I’ve been eating at Mutual Street Deli for years, everything from scrambled eggs in the morning to a club sandwich or a quarter chicken dinner (leg, fries, Greek salad) at lunch. I’d eat there more often, but a brief flirtation with dinner hours ended just as suddenly as it began.

“We tried it for a while, but it broke down,” co-owner Spiro Boulieris said.

“I don’t really need to open for dinner. We do fine enough during the day, always have,” he added.

We’re sitting in the restaurant on a sunny afternoon, an hour before closing. It’s not packed but people are sitting down to eat and a few more drift in for take-out. The restaurant, located at 103 Mutual St., has been around for half a century.

“It’s a family business. My father, myself, my brother work here, my mother just left. It’s been around for 53 years. My grandfather opened it in 1957. My father’s been here since 1962. It blows your mind. I’ve been here 10, full-time,” Boulieris said.

It wasn’t always his intention to be behind the counter.

“I grew up in the restaurant business but I was a mechanic for years. They kind of suck you back in like the Mafia,” he joked.

With Ryerson so close by and the Styrofoam take-out containers seemingly ubiquitous in lecture halls, I expected students to make up a good portion of Mutual Street Deli’s business.
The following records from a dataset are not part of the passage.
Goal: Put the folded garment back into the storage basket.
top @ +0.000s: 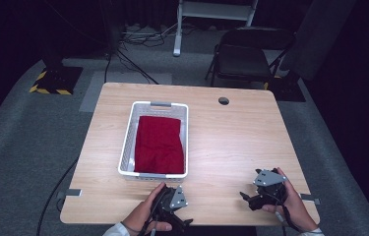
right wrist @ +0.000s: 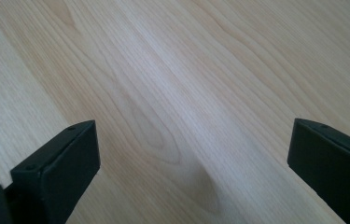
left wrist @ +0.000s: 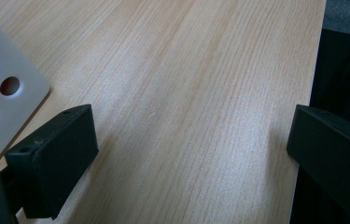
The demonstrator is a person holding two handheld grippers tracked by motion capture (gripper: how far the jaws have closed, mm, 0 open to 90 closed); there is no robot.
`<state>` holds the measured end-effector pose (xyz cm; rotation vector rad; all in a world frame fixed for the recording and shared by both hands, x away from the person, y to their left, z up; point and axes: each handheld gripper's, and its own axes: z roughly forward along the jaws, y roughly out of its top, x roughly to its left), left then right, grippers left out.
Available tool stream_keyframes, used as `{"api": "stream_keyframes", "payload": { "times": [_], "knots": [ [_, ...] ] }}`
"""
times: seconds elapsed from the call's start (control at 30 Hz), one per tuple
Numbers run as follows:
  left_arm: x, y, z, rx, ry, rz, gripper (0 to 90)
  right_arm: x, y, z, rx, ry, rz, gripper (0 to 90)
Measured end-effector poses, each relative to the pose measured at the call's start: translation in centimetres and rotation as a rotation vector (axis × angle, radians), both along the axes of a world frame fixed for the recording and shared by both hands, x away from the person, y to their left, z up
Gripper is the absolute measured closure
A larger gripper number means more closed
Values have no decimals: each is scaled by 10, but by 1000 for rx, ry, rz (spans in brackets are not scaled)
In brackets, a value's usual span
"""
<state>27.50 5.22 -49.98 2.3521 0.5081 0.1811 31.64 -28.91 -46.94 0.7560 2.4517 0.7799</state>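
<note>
The folded red cloth [top: 159,144] already lies inside the white basket [top: 128,141] at the middle-left of the tabletop [top: 231,142], and both the left tongs [top: 178,216] and the right tongs [top: 247,197] rest released and empty at the near edge, so I judge little is left.

**Setting: lab recording space**

Looks like a lab or test studio, not a home. A lone wooden table [top: 231,142] with a cable port [top: 224,101] stands on grey carpet [top: 19,147]. Dark curtains close the surroundings. Yellow-black hazard tape [top: 49,90] marks a stand base at the far left. Loose cables [top: 133,59] run over the floor towards a white frame [top: 211,14] on feet. A black folding chair [top: 243,59] waits behind the table. Metal brackets [top: 71,193] sit at the table's near edge.
</note>
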Motion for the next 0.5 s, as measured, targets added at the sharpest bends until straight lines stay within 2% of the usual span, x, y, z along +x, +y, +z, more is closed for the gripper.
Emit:
{"api": "stream_keyframes", "payload": {
  "times": [0.17, 0.5],
  "knots": [
    [0, 0, 0, 0, 0, 0, 16, -5, -15, -3, 23, 10, -31, 23],
    [0, 0, 0, 0, 1, -1, 15, -10, -35, -15, 67, 43, -51, 23]
  ]
}}
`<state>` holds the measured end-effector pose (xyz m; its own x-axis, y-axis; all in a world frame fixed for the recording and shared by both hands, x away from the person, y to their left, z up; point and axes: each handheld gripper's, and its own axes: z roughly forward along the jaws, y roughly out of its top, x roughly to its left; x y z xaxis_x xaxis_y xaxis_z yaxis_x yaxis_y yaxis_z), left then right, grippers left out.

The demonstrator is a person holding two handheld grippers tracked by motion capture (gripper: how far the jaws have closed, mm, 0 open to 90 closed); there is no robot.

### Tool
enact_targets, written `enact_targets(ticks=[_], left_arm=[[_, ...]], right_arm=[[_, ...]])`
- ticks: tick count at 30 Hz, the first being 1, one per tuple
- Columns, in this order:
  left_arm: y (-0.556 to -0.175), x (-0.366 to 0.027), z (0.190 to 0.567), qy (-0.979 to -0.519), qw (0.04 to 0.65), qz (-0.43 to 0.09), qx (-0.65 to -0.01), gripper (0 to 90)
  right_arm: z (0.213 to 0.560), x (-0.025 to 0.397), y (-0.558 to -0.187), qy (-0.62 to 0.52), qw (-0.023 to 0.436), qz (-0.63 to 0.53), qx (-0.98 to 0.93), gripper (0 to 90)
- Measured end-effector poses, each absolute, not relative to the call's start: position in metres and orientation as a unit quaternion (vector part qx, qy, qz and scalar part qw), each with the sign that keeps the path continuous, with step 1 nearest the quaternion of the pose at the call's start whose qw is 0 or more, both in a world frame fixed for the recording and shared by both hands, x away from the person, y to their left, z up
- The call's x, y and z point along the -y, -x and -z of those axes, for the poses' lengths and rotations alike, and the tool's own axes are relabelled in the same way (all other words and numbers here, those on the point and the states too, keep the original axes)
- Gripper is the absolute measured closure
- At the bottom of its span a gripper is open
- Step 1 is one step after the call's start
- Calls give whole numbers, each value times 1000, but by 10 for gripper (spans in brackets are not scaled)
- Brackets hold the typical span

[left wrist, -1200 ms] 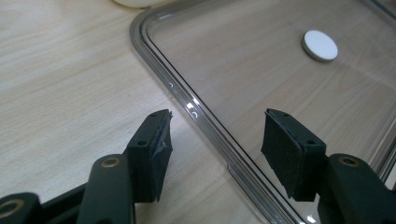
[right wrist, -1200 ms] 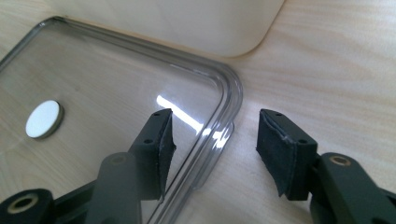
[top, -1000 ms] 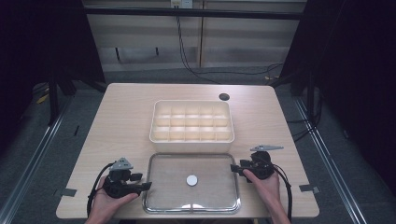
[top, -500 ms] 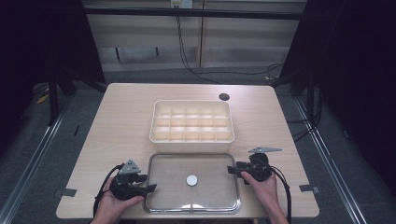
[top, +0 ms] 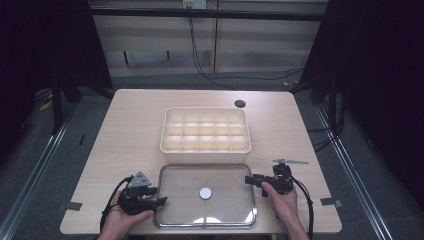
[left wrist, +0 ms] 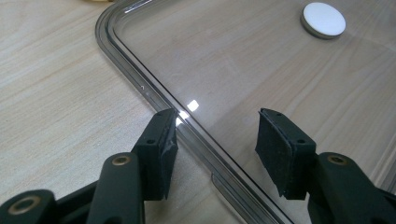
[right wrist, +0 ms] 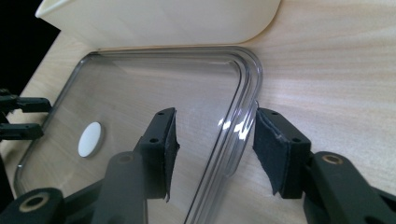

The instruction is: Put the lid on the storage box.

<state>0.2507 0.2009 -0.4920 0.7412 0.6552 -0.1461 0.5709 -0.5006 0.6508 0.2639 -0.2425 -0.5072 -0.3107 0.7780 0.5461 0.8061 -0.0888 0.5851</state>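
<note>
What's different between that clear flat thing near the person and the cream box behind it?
The clear flat plastic lid is see-through, shallow and undivided, with a small white round disc at its middle. The cream plastic compartment box is opaque, deeper, and split into a grid of compartments. Both are rounded rectangles of similar footprint on the wooden table, and the open fingers of both grippers straddle the lid's side rims.

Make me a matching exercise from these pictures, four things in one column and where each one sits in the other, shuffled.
Things:
1. clear lid
2. white disc
3. cream tray
4. left gripper

Places:
A. middle of the lid
B. at the lid's left edge
C. flat on the table, between the grippers
D. behind the lid

Pairs: 1-C, 2-A, 3-D, 4-B
</note>
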Motion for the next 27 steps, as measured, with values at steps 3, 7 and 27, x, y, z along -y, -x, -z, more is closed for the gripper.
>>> enact_targets(ticks=[3, 7, 27], left_arm=[[-250, -201, 492, -863, 353, -62, -356, 477], [-250, -200, 492, -862, 357, -55, -356, 475], [-252, -200, 493, -860, 362, -51, -357, 466]], right_arm=[[508, 244, -263, 591, 24, 450, 669, 507], [513, 248, -262, 590, 74, 470, 652, 583], [511, 242, -266, 560, 80, 491, 662, 633]])
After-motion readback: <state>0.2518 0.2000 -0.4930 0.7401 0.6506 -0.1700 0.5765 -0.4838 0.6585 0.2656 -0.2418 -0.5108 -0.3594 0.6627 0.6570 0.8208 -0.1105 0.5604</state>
“We get a lot of faculty, actually. The younger generation is more mesmerized by franchises, stuff like that. People who have been introduced to this type of restaurant, from their parents or growing up or they’re from small towns, they like this kind of restaurant,” he said.  
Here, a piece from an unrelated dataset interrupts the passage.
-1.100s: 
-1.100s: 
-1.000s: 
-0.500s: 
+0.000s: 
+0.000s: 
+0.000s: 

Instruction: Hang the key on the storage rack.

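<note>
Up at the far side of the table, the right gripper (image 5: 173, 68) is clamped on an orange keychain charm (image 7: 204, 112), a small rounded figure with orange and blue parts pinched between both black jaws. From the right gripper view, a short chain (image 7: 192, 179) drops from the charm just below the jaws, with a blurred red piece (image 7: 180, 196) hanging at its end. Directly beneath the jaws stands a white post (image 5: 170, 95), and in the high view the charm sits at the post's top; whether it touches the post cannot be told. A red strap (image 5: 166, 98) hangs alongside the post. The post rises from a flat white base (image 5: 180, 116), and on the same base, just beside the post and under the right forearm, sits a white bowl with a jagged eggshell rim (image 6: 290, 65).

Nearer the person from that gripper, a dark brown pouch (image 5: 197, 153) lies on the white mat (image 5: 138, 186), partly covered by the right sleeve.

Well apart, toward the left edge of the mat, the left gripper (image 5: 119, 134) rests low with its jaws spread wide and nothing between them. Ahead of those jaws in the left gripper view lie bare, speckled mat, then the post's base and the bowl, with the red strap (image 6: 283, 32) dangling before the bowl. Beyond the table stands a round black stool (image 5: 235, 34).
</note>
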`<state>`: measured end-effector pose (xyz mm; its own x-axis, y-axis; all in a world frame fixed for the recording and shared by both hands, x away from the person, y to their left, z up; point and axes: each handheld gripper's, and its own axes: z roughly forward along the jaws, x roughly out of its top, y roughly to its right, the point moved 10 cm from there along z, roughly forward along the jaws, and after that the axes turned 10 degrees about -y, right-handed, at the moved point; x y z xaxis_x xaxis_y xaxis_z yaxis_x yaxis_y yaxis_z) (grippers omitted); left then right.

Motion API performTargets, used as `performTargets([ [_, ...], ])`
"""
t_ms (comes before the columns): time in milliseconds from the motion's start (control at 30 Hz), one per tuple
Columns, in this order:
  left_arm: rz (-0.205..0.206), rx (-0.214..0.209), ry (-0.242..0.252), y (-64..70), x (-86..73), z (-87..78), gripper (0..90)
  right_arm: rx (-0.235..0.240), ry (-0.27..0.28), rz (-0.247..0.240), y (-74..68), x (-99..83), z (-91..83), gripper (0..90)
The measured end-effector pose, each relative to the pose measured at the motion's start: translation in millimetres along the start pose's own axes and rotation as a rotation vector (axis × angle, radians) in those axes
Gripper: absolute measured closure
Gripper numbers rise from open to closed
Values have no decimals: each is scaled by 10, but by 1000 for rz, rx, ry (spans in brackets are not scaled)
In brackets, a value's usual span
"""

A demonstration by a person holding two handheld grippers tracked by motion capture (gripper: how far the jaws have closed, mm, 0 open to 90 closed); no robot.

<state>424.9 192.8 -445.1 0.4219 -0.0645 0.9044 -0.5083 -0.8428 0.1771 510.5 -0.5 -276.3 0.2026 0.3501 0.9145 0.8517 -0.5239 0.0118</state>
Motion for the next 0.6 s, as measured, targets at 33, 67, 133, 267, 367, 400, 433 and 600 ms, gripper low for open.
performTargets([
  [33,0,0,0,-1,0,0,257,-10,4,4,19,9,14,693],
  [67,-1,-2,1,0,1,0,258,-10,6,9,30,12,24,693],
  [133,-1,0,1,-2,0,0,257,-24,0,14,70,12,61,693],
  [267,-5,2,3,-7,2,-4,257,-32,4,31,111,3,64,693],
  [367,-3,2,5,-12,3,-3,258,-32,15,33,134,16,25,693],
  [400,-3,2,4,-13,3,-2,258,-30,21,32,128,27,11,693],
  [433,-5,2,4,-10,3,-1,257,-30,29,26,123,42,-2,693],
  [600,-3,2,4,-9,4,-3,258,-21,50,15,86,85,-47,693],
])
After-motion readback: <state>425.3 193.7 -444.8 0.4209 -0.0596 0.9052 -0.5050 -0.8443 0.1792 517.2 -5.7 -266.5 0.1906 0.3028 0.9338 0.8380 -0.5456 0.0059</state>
“We have to rely on word of mouth to keep our business going. We don’t have enough street traffic – it’s not Yonge Street here. So you need repeat customers. We have customers who have been coming here for 45 years. There’s a guy that comes here that started at Sears when he was 16 years old, in the stock room. He’s a manager now and he still comes here.”

Boulieris’s favourite thing on the menu is the smoked meat sandwich, but he doesn’t always get to enjoy it.
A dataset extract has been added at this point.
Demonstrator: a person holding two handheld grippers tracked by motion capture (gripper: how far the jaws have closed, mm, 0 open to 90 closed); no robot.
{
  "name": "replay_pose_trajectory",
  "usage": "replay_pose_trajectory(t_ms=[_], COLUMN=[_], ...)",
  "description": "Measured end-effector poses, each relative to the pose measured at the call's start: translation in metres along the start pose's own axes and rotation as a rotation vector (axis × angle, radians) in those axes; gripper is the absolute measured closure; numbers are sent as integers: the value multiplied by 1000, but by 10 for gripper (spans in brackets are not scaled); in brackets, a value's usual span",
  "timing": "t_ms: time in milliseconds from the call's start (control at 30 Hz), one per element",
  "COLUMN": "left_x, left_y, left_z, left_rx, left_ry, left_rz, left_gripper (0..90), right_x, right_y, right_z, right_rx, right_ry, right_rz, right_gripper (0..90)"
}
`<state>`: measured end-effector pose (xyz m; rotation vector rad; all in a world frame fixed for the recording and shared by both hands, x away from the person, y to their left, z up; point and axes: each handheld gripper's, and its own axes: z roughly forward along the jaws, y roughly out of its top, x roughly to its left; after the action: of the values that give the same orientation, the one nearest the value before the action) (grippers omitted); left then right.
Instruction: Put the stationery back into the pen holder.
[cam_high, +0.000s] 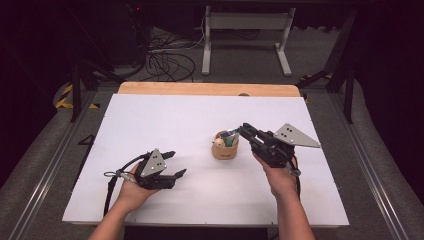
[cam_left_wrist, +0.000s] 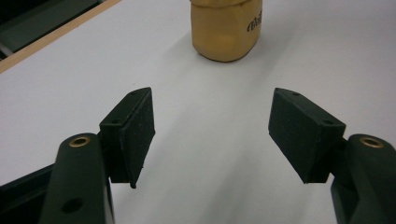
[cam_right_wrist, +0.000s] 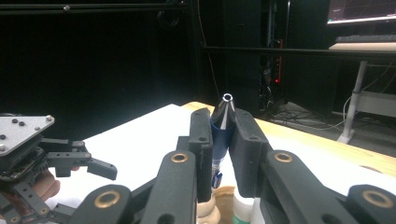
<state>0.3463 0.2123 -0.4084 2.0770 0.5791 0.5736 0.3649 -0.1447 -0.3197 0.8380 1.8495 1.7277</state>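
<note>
Contents of the tan cup (cam_high: 225, 149) at mid-desk (cam_high: 150, 120) are hard to make out beyond a green-white item (cam_high: 231, 140). A blue pen (cam_right_wrist: 221, 133), tip upward, is clamped by the right tool (cam_right_wrist: 219, 140) above the cup. The left tool (cam_left_wrist: 212, 133) is held wide, nothing between its pads.

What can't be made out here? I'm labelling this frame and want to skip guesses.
- Pen: its lower barrel, right gripper view, hidden between the right gripper jaws.
- Cup: its top and printed text, left gripper view, cut by the upper edge.
- Cup contents: high view, too small to identify.
</note>
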Motion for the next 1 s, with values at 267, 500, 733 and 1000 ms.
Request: replay_pose_trajectory(t_ms=[267, 500, 733, 1000], left_x=[0, 0, 1, 1], left_y=[0, 0, 0, 0], left_z=[0, 0, 0, 0], left_rx=[1, 0, 1, 2], left_ry=[2, 2, 6, 6], left_rz=[5, -1, -1, -1], left_gripper=[320, 319, 315, 315], right_x=[-3, -3, -1, 2], right_y=[-1, -4, -11, -21], right_z=[0, 5, 13, 24], right_rx=[25, 73, 133, 170], right_ry=[-21, -41, -48, -61], right_rz=[-9, -37, -54, -73], right_gripper=[803, 803, 803, 802])
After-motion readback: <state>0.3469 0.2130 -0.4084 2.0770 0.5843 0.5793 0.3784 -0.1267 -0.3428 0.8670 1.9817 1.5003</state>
“I hate to say this, but when you work in the restaurant business, you’re with that food every day and you lose the smell for it. If I was to stay away from the business for a few days, I’d come and have a Montreal smoked meat sandwich, my favourite of all things. But I cut 50, 60 sandwiches a day; I don’t desire it.

“We get our smoked meat from Montreal, so you can’t go wrong. It’s one of the most popular dishes, too. Across the board, we sell our items almost equally. We do burgers, we do deli meats, we do breakfast, fish and chips, barbecued chicken…they’re all popular. We used to have liver and onions – I love it, but nobody else did. So we got rid of it. Everything on the menu flies,” he said.

Though the business has been in his family for generations, Boulieris doesn’t see it continuing.

“You know what? I don’t think I want my kids to be in the restaurant business. I wasn’t intending to be in the restaurant business. Life’s funny that way. My kids are second-generation. I think they could probably do a little bit…go a little bit higher on that ladder.

“I might never do as good as my dad did in the ’80s, when there were no coffee shops. They used to have a lineup for three hours. You can’t possibly compare that to today’s dollars. You don’t do that kind of money anymore. So I’ll probably never do as well as he did and my kids might never do as well as I do. Just because it’s a business and maybe they’ll get educated and have easier lives. You know, go on vacations,” he says with a smile.